**PROBLEM TO SOLVE:** Reproduce nothing but the lines from the one containing "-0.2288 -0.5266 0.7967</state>" to the end of the records below, each exactly as written.

**INPUT:**
--------------------------------
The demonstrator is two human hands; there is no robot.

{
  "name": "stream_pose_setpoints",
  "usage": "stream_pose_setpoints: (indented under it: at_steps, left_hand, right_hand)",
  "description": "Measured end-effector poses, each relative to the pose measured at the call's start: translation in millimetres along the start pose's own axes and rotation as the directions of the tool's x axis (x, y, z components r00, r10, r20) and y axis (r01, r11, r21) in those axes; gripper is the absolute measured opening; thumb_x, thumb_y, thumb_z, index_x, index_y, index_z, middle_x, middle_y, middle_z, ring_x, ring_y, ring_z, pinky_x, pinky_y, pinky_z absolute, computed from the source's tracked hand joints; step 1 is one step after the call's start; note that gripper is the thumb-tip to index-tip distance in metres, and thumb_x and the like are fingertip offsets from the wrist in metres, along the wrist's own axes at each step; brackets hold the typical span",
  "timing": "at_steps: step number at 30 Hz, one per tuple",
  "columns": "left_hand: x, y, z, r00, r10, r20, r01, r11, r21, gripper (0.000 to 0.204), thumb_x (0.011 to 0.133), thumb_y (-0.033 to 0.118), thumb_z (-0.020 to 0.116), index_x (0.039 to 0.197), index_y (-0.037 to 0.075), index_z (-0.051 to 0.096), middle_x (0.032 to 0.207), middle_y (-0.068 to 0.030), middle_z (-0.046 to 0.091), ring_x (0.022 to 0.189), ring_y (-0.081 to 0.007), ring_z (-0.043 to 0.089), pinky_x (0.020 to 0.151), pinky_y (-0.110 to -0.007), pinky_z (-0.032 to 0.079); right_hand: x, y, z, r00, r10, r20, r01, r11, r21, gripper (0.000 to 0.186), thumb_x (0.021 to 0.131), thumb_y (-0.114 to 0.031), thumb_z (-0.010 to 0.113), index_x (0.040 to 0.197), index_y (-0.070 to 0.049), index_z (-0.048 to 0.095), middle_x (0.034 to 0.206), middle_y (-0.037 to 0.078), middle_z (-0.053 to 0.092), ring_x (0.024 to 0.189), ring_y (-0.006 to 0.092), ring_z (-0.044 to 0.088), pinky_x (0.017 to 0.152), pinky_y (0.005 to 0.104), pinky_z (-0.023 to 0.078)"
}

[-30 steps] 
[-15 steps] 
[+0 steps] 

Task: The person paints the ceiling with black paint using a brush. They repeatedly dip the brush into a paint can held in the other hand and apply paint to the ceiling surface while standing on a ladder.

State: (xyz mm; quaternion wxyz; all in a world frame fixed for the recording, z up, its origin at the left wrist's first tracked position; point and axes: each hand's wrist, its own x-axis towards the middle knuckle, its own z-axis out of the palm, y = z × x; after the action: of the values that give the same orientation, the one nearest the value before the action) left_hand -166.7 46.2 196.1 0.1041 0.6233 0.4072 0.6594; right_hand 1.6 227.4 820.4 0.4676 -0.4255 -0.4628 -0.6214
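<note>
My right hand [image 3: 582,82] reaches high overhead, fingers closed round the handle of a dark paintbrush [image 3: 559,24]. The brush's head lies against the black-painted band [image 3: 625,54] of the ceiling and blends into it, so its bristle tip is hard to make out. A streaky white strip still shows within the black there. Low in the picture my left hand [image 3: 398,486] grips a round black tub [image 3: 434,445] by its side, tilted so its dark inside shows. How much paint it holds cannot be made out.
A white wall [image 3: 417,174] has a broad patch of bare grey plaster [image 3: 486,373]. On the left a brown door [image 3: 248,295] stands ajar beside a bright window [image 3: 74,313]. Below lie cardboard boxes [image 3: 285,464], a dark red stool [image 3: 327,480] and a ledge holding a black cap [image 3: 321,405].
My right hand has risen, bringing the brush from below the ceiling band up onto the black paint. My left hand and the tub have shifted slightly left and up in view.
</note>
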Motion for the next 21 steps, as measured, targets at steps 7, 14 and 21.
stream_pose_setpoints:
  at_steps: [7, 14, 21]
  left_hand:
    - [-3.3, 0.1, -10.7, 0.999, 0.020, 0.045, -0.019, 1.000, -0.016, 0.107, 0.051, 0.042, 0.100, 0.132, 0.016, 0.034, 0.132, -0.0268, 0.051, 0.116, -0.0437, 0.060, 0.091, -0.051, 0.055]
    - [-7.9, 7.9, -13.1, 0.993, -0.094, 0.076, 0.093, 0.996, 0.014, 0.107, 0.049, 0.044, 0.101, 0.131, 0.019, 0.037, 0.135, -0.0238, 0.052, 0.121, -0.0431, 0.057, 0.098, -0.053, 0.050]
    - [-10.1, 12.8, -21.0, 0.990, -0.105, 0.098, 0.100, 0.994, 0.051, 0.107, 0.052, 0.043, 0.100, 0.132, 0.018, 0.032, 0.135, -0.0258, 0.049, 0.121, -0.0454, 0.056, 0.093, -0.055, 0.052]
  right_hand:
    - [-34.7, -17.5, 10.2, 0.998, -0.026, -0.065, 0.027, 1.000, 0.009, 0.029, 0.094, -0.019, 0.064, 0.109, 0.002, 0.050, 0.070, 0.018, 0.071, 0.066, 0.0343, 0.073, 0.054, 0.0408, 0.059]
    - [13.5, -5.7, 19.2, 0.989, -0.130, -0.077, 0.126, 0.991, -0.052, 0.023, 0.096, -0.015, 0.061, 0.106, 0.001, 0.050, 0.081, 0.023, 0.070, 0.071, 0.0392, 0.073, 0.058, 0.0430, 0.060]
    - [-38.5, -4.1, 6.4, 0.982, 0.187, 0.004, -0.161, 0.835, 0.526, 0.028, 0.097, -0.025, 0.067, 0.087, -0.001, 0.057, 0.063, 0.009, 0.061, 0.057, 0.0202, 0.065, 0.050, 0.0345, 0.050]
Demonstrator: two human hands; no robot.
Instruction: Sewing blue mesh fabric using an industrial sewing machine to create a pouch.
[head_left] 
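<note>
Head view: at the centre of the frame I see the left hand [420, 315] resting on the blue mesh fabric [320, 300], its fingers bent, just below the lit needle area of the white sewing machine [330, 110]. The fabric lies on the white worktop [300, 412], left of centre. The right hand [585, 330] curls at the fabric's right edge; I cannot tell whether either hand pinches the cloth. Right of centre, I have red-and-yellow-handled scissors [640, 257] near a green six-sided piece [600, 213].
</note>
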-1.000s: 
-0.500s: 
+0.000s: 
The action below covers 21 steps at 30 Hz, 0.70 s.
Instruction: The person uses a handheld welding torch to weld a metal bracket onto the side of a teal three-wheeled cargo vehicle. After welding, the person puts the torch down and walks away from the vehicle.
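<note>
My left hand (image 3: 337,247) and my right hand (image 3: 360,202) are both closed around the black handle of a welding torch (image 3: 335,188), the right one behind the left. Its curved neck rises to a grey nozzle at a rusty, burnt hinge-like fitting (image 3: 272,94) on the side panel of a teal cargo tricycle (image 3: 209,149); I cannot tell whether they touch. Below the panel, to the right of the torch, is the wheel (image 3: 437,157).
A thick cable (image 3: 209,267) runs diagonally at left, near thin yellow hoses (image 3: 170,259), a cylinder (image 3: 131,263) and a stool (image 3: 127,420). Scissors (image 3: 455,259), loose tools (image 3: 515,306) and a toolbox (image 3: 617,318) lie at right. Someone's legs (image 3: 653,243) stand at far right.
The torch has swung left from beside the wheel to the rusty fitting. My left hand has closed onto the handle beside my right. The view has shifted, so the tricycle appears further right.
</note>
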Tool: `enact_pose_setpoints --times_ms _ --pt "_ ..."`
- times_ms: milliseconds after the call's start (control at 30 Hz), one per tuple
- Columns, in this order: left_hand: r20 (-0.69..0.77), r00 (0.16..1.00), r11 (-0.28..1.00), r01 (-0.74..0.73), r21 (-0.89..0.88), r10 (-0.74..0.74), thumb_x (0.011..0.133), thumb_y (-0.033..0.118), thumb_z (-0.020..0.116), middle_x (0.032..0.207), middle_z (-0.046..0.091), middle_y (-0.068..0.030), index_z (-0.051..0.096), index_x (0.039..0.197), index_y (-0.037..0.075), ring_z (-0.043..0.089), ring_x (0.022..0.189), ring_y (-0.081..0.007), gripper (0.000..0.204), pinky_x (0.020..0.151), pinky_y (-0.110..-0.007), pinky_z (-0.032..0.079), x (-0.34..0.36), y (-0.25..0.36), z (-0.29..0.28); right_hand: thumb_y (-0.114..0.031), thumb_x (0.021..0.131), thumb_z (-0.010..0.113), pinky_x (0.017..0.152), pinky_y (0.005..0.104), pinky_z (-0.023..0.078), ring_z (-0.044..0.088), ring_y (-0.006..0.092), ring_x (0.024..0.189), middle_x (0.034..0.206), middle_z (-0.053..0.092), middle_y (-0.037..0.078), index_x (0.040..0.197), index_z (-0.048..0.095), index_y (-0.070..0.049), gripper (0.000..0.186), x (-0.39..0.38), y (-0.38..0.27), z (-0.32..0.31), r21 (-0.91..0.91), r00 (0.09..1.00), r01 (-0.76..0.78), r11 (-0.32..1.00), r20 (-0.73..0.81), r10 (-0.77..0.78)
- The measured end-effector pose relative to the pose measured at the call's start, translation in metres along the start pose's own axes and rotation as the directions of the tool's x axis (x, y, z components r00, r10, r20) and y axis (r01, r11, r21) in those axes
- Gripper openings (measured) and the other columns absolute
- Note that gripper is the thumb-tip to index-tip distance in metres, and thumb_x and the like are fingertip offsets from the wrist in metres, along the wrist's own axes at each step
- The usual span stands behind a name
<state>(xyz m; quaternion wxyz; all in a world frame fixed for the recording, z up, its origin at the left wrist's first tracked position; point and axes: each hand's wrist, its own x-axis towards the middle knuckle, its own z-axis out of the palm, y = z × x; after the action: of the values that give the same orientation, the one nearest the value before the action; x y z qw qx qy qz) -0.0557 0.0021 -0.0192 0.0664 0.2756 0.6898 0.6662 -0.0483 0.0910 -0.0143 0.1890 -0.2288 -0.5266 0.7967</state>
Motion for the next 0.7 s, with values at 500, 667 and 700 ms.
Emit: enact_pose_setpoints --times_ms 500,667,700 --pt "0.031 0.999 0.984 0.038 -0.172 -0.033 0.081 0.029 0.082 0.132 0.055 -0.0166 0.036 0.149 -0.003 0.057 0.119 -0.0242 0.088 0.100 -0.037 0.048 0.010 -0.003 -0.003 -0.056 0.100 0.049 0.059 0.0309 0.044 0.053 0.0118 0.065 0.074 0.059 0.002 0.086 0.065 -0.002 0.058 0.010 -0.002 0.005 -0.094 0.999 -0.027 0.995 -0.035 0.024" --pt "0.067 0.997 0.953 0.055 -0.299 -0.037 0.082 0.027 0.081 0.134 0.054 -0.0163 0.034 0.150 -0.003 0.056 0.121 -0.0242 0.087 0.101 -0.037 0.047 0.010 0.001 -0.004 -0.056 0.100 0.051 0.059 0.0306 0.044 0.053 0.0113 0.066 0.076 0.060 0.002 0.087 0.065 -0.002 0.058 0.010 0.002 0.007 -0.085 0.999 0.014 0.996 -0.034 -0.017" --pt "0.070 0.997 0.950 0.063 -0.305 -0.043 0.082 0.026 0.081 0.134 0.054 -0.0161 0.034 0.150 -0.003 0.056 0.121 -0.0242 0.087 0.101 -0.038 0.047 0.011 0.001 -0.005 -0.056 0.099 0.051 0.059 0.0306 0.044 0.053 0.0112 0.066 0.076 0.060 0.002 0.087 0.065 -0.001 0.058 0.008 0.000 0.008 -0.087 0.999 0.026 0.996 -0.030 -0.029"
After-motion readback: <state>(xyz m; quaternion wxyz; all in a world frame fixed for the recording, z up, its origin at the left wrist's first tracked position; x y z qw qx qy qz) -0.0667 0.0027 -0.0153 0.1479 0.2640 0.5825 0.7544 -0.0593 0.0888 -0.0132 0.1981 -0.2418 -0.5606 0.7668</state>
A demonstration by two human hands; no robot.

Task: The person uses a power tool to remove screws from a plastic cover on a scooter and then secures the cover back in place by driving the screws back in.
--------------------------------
**TASK RESULT:**
<state>(xyz m; quaternion wxyz; all in a world frame fixed for the recording, z up, its origin at the left wrist's first tracked position; point and axes: each hand's wrist, its own x-axis towards the middle knuckle, its own z-axis out of the palm, y = z × x; after the action: of the values that give the same orientation, the one nearest the value before the action; x y z qw qx qy qz) -0.0557 0.0021 -0.0192 0.0664 0.2756 0.6898 0.6662 -0.0483 0.0910 -0.0143 0.1890 -0.2288 -0.5266 0.7967</state>
Motion for the next 0.7 s, with values at 500, 667 and 700 ms.
Emit: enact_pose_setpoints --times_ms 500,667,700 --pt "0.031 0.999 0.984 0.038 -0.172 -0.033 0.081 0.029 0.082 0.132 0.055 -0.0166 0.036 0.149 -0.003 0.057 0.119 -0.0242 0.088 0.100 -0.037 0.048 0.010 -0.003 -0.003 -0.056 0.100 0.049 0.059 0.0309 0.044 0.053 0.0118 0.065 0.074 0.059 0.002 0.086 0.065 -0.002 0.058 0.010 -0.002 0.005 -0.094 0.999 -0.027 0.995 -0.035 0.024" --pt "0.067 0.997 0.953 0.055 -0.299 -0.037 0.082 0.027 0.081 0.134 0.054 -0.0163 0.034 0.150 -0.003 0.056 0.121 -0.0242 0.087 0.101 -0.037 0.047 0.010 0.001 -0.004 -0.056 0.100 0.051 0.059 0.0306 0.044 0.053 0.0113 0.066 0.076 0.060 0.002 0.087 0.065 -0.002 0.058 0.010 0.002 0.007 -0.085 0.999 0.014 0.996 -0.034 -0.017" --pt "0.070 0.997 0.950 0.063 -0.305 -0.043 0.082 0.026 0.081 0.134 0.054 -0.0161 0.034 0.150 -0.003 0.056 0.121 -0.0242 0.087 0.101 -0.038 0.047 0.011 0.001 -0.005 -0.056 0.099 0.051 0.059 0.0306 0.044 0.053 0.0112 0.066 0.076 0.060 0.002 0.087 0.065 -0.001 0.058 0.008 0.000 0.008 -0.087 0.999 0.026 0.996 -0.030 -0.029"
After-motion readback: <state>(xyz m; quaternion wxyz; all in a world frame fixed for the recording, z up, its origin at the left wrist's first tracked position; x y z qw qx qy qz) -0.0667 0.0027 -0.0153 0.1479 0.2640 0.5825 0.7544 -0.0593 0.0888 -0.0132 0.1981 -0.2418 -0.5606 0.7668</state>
A demonstration by two human hands; no robot.

Task: The person uses a power tool to remove screws from a plastic cover on a scooter and then secures the cover back in place by driving the screws back in.

No further output will be produced for this exercise.